EVIDENCE

The Measured Cost of Structural Failure in AI-Generated Codebases

Structural failure in AI-generated codebases is not a theoretical risk. It is a measured condition with quantified consequences — in defect rates, resolution time, delivery speed, and deployment reliability. The evidence below is drawn from peer-reviewed research, large-scale industry benchmarks, and empirical studies of AI-generated code. Every claim includes its source, year, and evidence tier.

This page documents what structural failure costs — not in hypothetical projections, but in published, reproducible findings.


Who This Is For

You built an application with Cursor, Lovable, Bolt.new, Replit, or v0. It works — but you suspect something is wrong underneath. You're weighing whether to investigate or keep building.

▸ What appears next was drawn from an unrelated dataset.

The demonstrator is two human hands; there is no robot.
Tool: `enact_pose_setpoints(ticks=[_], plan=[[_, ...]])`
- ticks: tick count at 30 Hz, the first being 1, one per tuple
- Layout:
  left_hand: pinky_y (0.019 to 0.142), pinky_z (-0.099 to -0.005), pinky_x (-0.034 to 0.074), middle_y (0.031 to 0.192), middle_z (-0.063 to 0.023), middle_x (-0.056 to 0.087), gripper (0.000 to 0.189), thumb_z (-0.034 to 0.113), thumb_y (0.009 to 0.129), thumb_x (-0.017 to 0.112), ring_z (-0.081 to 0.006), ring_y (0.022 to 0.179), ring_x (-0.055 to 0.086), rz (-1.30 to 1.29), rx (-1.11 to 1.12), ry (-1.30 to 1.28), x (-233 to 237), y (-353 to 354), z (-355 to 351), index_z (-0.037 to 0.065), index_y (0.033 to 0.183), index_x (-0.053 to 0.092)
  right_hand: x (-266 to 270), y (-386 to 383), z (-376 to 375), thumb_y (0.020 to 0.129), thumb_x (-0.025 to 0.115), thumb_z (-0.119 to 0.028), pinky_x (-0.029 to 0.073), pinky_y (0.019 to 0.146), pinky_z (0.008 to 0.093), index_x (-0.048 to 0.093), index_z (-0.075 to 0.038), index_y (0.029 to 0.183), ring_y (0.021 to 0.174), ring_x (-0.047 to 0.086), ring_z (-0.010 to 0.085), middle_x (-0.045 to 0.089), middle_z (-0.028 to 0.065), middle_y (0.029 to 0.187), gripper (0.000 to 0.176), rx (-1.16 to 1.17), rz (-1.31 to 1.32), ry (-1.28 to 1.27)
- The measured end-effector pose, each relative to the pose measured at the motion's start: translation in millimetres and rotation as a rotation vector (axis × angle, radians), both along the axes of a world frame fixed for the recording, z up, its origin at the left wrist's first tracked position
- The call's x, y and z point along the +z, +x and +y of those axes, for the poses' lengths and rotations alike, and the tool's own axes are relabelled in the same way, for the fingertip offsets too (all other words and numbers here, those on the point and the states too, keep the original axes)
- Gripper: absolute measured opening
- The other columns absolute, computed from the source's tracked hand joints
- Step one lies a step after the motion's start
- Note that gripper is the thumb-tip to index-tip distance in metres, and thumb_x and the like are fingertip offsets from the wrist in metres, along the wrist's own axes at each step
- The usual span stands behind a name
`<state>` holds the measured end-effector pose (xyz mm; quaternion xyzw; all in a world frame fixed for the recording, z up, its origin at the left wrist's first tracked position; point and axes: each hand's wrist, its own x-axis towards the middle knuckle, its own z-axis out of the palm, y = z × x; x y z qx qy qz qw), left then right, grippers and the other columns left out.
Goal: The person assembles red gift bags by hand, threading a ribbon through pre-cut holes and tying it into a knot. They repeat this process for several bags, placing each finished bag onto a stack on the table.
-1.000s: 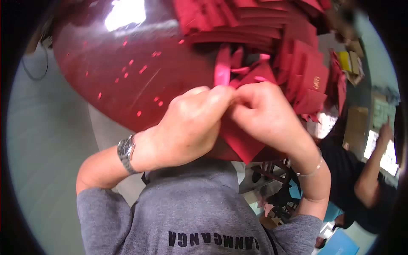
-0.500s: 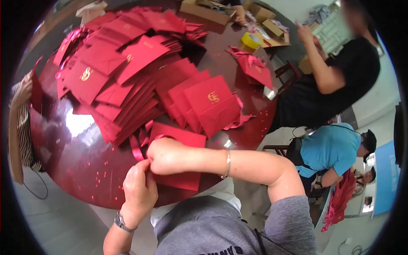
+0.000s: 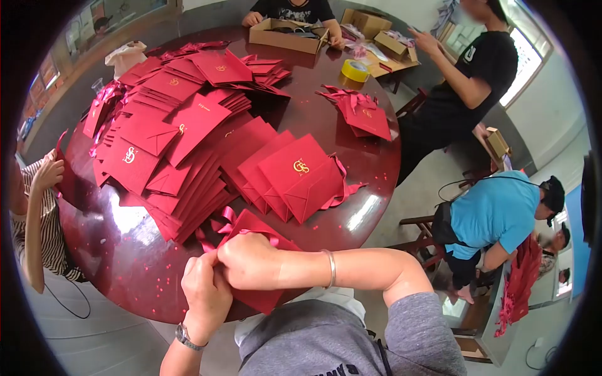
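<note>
My left hand (image 3: 205, 289), with a watch at its wrist, is closed, fingertips pressed against my right hand (image 3: 251, 260). My right hand is a fist, with a bangle on that forearm. A pink ribbon (image 3: 202, 239) runs into the spot where both hands meet; the exact pinch is hidden by the fingers. Under my hands lies a red paper bag (image 3: 251, 224), partly covered by my right hand and forearm, at the table's near edge. Just beyond it, several flat red bags with gold print (image 3: 300, 164) lie overlapped, pink ribbon sticking out on their right.
A large heap of red bags (image 3: 169, 128) covers the left of the round table (image 3: 342, 229). Yellow tape (image 3: 355, 71), a cardboard box (image 3: 285, 39) and a small bag pile (image 3: 367, 116) are farther off. People are around the table; one at left holds a red bag (image 3: 66, 166).
The view has tilted up and shifted, showing more of the far side. My hands stay together at the ribbon, and the bag under them looks turned and more tilted.
</note>
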<state>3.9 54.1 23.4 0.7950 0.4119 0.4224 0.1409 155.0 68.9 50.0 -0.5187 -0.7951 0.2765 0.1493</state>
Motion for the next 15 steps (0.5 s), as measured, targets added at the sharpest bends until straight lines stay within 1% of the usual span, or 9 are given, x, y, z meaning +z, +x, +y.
enact_pose_setpoints(ticks=[2,3,5,6,9,11,13,15], plan=[[0.066,-0.0394,0.048,0.077,-0.0138,0.062,0.024,-0.012,0.074,0.058,-0.0314,0.072,0.059,0.042,-0.005,0.054,9,4,0,0.0,0.094,0.062,1,6,5,0.072,0.059,-0.014,0.053,0.066,0.0498,0.07,-0.003,0.074,0.073,0.066,0.0418,0.065,0.0256,0.074,0.016,-0.051,0.122,-0.078],[0.066,-0.0394,0.047,0.077,-0.0134,0.063,0.024,-0.011,0.074,0.058,-0.0309,0.072,0.059,0.065,-0.004,0.085,12,6,1,0.001,0.095,0.062,-2,8,5,0.072,0.059,-0.014,0.053,0.066,0.0498,0.07,-0.003,0.074,0.073,0.066,0.0418,0.065,0.0256,0.074,0.016,-0.051,0.125,-0.072],[0.066,-0.0395,0.047,0.078,-0.0129,0.063,0.025,-0.011,0.073,0.059,-0.0305,0.071,0.058,0.087,0.0,0.129,14,8,1,0.001,0.096,0.062,-9,9,1,0.073,0.058,-0.015,0.052,0.064,0.0511,0.069,-0.001,0.073,0.072,0.066,0.0428,0.063,0.0265,0.072,0.018,-0.15,0.221,-0.054],[0.066,-0.0394,0.048,0.078,-0.0128,0.063,0.025,-0.011,0.073,0.059,-0.0303,0.071,0.058,0.089,-0.014,0.13,10,8,0,0.001,0.096,0.062,-17,8,-4,0.074,0.057,-0.015,0.052,0.063,0.0516,0.068,0.0,0.071,0.07,0.066,0.0429,0.063,0.0269,0.072,0.019,-0.136,0.185,0.024],[0.066,-0.0397,0.048,0.079,-0.0129,0.063,0.025,-0.011,0.073,0.06,-0.0302,0.072,0.058,0.087,-0.02,0.102,4,6,-2,0.001,0.095,0.062,-15,7,-20,0.077,0.058,-0.016,0.053,0.063,0.0508,0.068,0.0,0.076,0.069,0.067,0.0401,0.065,0.0241,0.071,0.018,-0.122,0.097,0.101],[0.068,-0.0388,0.049,0.082,-0.0144,0.063,0.022,-0.012,0.074,0.059,-0.0317,0.076,0.058,0.008,0.036,-0.141,-2,2,-2,0.0,0.092,0.062,-18,3,-23,0.078,0.058,-0.016,0.053,0.063,0.0505,0.067,-0.001,0.077,0.069,0.067,0.0396,0.066,0.0232,0.072,0.018,-0.12,0.089,0.121],[0.068,-0.0391,0.049,0.081,-0.0145,0.063,0.021,-0.011,0.075,0.059,-0.0321,0.076,0.058,-0.005,0.03,-0.133,-4,4,-6,0.0,0.093,0.062,-22,0,-25,0.078,0.058,-0.016,0.054,0.063,0.0503,0.067,-0.001,0.078,0.069,0.068,0.039,0.067,0.0223,0.072,0.017,-0.116,0.085,0.131],[0.068,-0.0394,0.049,0.081,-0.0146,0.063,0.02,-0.01,0.076,0.059,-0.0325,0.075,0.058,-0.016,0.03,-0.125,-1,4,-7,0.001,0.093,0.062,-23,-1,-25,0.083,0.058,-0.022,0.053,0.059,0.0495,0.064,-0.002,0.073,0.065,0.066,0.0387,0.065,0.0208,0.069,0.023,-0.124,0.032,0.181]])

  • You want to know if structural problems have a real, measurable cost — or if it's just "best practice" advice
  • You want peer-reviewed evidence, not marketing claims
  • You're deciding whether to invest in a diagnostic now or wait
  • You want to understand what happens to codebases like yours over 6, 12, and 24 months

The Core Finding

Across multiple independent studies (2019–2025), three facts are consistently supported:

  1. Low-quality code contains up to 15× more defects than high-quality code — a direct, measurable tax on delivery. — Tornhill & Borg, 2022 (39 proprietary codebases, arXiv:2203.04374)

  2. AI magnifies existing structural conditions — it amplifies strengths and dysfunctions rather than automatically improving delivery outcomes. — DORA, 2025 (5,000 respondents, 100+ hours qualitative data)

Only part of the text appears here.